Assigned task = Where the records appear below, transcribe them exactly, leaving none out.

Records drawn from a dataset =
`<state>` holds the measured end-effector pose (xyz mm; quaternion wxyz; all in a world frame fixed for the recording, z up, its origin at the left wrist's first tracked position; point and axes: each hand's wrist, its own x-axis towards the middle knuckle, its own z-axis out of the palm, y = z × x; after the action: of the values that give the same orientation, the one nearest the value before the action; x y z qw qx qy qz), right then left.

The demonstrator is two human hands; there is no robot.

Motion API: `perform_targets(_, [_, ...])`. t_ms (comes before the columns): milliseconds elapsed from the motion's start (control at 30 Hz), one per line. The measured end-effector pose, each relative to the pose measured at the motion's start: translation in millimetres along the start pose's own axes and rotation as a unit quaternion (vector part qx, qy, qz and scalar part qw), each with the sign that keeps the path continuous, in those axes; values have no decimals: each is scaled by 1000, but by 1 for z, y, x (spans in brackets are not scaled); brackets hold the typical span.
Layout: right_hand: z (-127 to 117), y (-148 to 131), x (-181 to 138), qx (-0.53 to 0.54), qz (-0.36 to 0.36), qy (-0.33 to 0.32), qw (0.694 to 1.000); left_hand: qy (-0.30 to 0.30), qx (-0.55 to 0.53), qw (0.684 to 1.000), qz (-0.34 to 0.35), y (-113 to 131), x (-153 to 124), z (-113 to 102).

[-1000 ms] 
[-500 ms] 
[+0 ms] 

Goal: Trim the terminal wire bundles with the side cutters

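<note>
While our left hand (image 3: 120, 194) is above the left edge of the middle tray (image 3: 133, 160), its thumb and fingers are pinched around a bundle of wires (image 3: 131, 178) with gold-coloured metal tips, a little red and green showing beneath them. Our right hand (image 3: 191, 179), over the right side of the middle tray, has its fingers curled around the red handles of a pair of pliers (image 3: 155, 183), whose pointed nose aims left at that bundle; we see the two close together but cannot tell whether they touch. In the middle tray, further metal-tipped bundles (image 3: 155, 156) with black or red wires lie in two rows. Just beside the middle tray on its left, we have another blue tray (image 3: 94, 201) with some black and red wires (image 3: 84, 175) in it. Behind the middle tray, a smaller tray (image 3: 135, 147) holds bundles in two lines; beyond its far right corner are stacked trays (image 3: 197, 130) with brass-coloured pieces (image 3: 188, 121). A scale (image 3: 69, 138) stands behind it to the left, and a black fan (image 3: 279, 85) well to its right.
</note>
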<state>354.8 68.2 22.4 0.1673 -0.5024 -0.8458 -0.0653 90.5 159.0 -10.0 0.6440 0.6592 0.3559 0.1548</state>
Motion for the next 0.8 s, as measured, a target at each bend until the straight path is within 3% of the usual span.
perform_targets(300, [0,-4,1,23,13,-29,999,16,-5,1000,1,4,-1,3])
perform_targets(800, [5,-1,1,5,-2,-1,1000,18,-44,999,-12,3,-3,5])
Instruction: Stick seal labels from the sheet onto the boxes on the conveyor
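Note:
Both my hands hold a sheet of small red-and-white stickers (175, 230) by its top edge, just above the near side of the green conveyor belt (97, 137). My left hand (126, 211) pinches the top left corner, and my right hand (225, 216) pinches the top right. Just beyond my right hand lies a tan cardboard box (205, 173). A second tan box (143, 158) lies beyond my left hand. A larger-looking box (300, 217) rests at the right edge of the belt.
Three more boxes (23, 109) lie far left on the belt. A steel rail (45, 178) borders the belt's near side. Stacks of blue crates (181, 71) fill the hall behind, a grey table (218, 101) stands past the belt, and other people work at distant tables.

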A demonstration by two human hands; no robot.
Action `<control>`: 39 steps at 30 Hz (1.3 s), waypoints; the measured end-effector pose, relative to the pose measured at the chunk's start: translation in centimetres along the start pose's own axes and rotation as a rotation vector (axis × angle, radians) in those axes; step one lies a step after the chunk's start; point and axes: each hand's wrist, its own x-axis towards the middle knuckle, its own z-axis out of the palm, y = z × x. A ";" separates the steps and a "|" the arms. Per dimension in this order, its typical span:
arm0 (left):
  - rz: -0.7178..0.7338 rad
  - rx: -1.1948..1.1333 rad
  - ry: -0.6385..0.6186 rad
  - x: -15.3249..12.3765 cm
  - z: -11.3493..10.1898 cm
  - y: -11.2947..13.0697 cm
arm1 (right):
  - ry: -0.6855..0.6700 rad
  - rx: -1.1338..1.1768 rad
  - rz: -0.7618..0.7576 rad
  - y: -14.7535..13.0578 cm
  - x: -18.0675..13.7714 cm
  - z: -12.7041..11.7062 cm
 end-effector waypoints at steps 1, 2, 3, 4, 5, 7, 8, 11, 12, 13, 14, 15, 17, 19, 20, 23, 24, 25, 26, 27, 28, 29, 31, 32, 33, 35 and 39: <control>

Problem solution =
`<state>` holds the measured end-effector pose (xyz mm; quaternion wxyz; all in a world frame fixed for the recording, z up, its origin at the left wrist's first tracked position; point and axes: each hand's wrist, its own x-axis towards the middle knuckle, its own z-axis out of the palm, y = z × x; after the action: of the values that give the same orientation, the one nearest the value before the action; x y z qw qx qy qz), right then left.

The demonstrator is two human hands; there is no robot.

Motion API: `perform_targets(_, [_, ...])`. t_ms (comes before the columns): milliseconds elapsed from the motion's start (control at 30 Hz), one per line. The measured end-effector pose, each relative to the pose measured at the motion's start: translation in millimetres along the start pose's own axes and rotation as a unit quaternion (vector part qx, qy, qz and scalar part qw), each with the sign that keeps the path continuous, in those axes; values have no decimals: each is scaled by 1000, but by 1 for z, y, x (spans in brackets are not scaled); brackets hold the typical span.
Layout: right_hand: z (-127 to 117), y (-148 to 131), x (-181 to 138), qx (-0.53 to 0.54), qz (-0.36 to 0.36), qy (-0.33 to 0.32), qw (0.694 to 1.000); left_hand: qy (-0.30 to 0.30), qx (-0.55 to 0.53), qw (0.684 to 1.000), qz (-0.34 to 0.35), y (-113 to 131), x (-153 to 124), z (-113 to 102).

[-1000 ms] 
[-500 ms] 
[+0 ms] 

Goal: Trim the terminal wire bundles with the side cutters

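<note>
While our left hand (image 3: 120, 194) is above the left edge of the middle tray (image 3: 133, 160), its thumb and fingers are pinched around a bundle of wires (image 3: 131, 178) with gold-coloured metal tips, a little red and green showing beneath them. Our right hand (image 3: 191, 179), over the right side of the middle tray, has its fingers curled around the red handles of a pair of pliers (image 3: 155, 183), whose pointed nose aims left at that bundle; we see the two close together but cannot tell whether they touch. In the middle tray, further metal-tipped bundles (image 3: 155, 156) with black or red wires lie in two rows. Just beside the middle tray on its left, we have another blue tray (image 3: 94, 201) with some black and red wires (image 3: 84, 175) in it. Behind the middle tray, a smaller tray (image 3: 135, 147) holds bundles in two lines; beyond its far right corner are stacked trays (image 3: 197, 130) with brass-coloured pieces (image 3: 188, 121). A scale (image 3: 69, 138) stands behind it to the left, and a black fan (image 3: 279, 85) well to its right.
</note>
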<state>354.8 68.2 22.4 0.1673 -0.5024 -0.8458 -0.0653 90.5 159.0 -10.0 0.6440 0.6592 0.3559 0.1548</state>
Motion for the next 0.8 s, as measured, a target at each bend until the straight path is within 3% of the usual span.
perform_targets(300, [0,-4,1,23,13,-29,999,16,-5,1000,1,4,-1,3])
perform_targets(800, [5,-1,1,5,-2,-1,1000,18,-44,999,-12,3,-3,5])
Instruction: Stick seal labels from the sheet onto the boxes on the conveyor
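Note:
Both my hands hold a sheet of small red-and-white stickers (175, 230) by its top edge, just above the near side of the green conveyor belt (97, 137). My left hand (126, 211) pinches the top left corner, and my right hand (225, 216) pinches the top right. Just beyond my right hand lies a tan cardboard box (205, 173). A second tan box (143, 158) lies beyond my left hand. A larger-looking box (300, 217) rests at the right edge of the belt.
Three more boxes (23, 109) lie far left on the belt. A steel rail (45, 178) borders the belt's near side. Stacks of blue crates (181, 71) fill the hall behind, a grey table (218, 101) stands past the belt, and other people work at distant tables.
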
A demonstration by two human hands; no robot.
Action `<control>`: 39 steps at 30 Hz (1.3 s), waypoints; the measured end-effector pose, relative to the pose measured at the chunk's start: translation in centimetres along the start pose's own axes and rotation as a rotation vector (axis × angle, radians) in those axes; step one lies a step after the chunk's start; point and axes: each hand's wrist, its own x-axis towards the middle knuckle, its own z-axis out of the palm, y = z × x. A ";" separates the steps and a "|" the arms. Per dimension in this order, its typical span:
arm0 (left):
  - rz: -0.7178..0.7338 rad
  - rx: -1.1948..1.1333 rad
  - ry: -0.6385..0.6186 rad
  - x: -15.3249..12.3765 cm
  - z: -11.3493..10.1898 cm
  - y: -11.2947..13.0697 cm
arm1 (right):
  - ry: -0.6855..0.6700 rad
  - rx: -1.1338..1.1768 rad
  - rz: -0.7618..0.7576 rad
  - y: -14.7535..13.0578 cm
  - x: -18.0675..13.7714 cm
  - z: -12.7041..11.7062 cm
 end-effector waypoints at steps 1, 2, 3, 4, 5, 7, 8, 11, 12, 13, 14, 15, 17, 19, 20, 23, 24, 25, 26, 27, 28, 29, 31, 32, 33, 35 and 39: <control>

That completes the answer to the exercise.